■ THE PROBLEM: Only the lines that hold "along" should be in the answer, each copied from the data below.

■ COLLECTED MATERIAL:
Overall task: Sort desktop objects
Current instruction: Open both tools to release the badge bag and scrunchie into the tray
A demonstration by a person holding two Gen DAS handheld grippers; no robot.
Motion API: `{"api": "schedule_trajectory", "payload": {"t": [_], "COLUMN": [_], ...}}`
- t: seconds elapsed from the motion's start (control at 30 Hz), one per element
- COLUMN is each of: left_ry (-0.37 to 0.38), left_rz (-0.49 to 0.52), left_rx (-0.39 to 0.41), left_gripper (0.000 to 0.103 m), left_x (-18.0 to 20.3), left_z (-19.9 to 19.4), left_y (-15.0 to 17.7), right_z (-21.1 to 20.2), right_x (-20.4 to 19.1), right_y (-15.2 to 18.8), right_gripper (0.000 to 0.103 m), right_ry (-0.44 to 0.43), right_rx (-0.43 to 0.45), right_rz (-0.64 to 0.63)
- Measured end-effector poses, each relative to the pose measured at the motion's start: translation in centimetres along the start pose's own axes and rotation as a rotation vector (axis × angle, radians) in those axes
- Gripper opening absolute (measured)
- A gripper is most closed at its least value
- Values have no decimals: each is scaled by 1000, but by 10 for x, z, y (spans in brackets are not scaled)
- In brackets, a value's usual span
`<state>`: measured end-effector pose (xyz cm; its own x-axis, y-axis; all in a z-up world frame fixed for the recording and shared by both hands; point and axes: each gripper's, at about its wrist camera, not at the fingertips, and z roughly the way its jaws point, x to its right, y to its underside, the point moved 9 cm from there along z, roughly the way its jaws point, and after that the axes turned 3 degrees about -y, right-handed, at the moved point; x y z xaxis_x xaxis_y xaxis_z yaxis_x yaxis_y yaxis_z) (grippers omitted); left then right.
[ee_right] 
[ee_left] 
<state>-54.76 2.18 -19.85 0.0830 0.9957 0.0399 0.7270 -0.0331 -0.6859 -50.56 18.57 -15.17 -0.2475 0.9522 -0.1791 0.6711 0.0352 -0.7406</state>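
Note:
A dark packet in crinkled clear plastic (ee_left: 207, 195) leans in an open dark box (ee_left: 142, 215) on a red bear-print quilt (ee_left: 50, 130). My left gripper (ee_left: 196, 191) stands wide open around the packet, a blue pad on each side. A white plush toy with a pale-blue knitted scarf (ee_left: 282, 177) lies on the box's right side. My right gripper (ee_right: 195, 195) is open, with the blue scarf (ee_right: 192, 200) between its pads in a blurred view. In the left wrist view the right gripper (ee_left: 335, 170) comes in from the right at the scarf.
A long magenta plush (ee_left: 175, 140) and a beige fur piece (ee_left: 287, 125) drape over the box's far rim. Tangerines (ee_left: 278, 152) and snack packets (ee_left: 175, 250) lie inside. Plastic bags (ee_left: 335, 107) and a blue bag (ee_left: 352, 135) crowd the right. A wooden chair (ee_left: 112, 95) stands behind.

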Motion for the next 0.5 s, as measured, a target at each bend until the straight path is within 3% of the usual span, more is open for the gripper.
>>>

■ RESPONSE FOR THIS EXERCISE:
- Measured end-effector poses, each relative to the pose measured at the motion's start: translation in centimetres along the start pose's own axes and rotation as a rotation vector (axis × angle, radians) in those axes
`<state>`: measured end-effector pose (xyz cm; its own x-axis, y-axis; all in a z-up world frame fixed for the recording and shared by both hands; point and axes: each gripper's, at about its wrist camera, not at the fingertips, and z roughly the way its jaws point, x to its right, y to its underside, the point moved 9 cm from there along z, roughly the way its jaws point, and after that the axes turned 3 degrees about -y, right-handed, at the moved point; x y z xaxis_x xaxis_y xaxis_z yaxis_x yaxis_y yaxis_z) (grippers omitted); left then right.

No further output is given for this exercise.